Aim of the exercise: No record may be omitted; give all of them again exactly.

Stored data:
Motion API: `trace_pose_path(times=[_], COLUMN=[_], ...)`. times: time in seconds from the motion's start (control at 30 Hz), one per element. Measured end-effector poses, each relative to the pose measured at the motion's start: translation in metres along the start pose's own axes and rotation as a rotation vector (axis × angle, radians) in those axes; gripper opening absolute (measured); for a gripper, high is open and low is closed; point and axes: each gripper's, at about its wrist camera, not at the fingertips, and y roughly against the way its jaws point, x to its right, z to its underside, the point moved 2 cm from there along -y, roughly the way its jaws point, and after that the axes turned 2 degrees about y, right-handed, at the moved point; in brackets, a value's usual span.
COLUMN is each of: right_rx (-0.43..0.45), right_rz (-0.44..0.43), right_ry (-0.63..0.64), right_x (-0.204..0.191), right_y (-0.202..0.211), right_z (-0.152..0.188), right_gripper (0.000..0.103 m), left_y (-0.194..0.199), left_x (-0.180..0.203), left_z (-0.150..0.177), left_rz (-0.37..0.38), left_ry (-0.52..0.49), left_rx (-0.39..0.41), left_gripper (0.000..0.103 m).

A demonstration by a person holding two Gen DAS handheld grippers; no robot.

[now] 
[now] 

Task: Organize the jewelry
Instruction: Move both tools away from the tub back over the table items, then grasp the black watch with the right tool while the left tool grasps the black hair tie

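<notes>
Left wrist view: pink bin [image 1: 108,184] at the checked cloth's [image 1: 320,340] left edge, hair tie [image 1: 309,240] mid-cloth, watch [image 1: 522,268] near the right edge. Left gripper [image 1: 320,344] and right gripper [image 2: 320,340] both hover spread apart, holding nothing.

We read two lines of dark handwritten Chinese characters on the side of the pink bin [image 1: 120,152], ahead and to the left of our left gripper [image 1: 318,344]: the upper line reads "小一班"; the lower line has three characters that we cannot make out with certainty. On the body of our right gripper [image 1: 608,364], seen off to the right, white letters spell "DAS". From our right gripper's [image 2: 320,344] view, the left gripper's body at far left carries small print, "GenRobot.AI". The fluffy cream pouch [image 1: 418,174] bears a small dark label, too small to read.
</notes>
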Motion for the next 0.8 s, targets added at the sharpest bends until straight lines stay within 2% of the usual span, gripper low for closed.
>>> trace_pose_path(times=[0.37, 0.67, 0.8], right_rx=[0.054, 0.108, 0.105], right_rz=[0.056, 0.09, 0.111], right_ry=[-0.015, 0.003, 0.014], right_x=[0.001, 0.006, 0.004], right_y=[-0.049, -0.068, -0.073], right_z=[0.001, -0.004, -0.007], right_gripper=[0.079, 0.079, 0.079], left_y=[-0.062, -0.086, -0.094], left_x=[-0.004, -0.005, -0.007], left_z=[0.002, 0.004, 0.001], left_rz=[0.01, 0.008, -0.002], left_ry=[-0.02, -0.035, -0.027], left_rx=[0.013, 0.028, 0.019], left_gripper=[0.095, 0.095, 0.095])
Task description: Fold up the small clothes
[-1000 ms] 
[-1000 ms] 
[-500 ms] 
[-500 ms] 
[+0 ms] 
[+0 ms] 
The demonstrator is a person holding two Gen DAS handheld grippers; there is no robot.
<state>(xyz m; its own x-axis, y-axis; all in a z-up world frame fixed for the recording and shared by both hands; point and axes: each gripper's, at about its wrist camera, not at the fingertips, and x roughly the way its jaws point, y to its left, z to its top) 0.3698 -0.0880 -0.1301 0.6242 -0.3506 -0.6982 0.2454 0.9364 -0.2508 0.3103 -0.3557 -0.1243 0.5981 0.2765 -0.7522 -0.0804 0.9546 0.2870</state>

Result for this exercise:
Motion API: `trace_pose_path(times=[_], COLUMN=[_], ...)`. times: time in seconds from the motion's start (control at 30 Hz), one per element. Measured end-effector poses, each relative to the pose measured at the motion's start: translation in metres along the start pose's own axes and rotation as a rotation vector (axis × angle, radians) in those axes; gripper opening absolute (measured); for a gripper, high is open and low is closed; point and axes: each gripper's, at about its wrist camera, not at the fingertips, and y roughly against the way its jaws point, x to its right, z to its underside, the point moved 2 cm from there along -y, roughly the way its jaws point, and after that the axes turned 2 degrees about y, right-handed, at the moved point; in brackets, a value's usual span.
COLUMN is each of: right_rx (-0.43..0.45), right_rz (-0.44..0.43), right_ry (-0.63..0.64), right_x (-0.204..0.191), right_y (-0.202..0.211), right_z (-0.152..0.188), right_gripper (0.000..0.103 m), left_y (-0.194..0.199), left_x (-0.180..0.203), left_z (-0.150..0.177), left_rz (-0.37..0.38), left_ry (-0.52..0.49), left_rx (-0.39..0.41), left_gripper (0.000..0.103 m).

A demonstration by a person holding two Gen DAS handheld grippers; no robot.

[now] 
[now] 

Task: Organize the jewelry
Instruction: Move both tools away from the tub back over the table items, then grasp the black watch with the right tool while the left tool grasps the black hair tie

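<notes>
Left wrist view: pink bin [image 1: 108,184] at the checked cloth's [image 1: 320,340] left edge, hair tie [image 1: 309,240] mid-cloth, watch [image 1: 522,268] near the right edge. Left gripper [image 1: 320,344] and right gripper [image 2: 320,340] both hover spread apart, holding nothing.

We read two lines of dark handwritten Chinese characters on the side of the pink bin [image 1: 120,152], ahead and to the left of our left gripper [image 1: 318,344]: the upper line reads "小一班"; the lower line has three characters that we cannot make out with certainty. On the body of our right gripper [image 1: 608,364], seen off to the right, white letters spell "DAS". From our right gripper's [image 2: 320,344] view, the left gripper's body at far left carries small print, "GenRobot.AI". The fluffy cream pouch [image 1: 418,174] bears a small dark label, too small to read.
</notes>
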Motion for the next 0.8 s, targets added at the sharpest bends until straight lines stay within 2% of the usual span, gripper low for closed.
>>> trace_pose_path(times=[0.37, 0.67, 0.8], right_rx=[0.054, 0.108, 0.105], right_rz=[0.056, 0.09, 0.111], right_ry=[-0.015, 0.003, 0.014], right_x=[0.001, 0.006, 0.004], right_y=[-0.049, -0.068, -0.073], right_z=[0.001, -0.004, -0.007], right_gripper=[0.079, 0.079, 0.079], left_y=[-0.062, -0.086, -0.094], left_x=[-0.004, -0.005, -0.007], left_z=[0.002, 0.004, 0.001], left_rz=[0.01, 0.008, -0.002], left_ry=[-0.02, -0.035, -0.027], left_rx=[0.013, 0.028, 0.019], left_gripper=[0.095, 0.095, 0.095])
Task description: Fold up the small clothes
[-1000 ms] 
[-1000 ms] 
[-500 ms] 
[-500 ms] 
[+0 ms] 
[+0 ms] 
The demonstrator is a person holding two Gen DAS handheld grippers; there is no robot.
<state>(xyz m; its own x-axis, y-axis; all in a z-up world frame fixed for the recording and shared by both hands; point and axes: each gripper's, at about its wrist camera, not at the fingertips, and x roughly the way its jaws point, y to its left, z to its top) 0.3698 -0.0880 -0.1301 0.6242 -0.3506 -0.6982 0.2454 0.9364 -0.2508 0.3103 -0.3557 -0.1243 0.5981 0.2765 -0.7522 -0.0804 0.9546 0.2870</state>

No more work is needed for this exercise.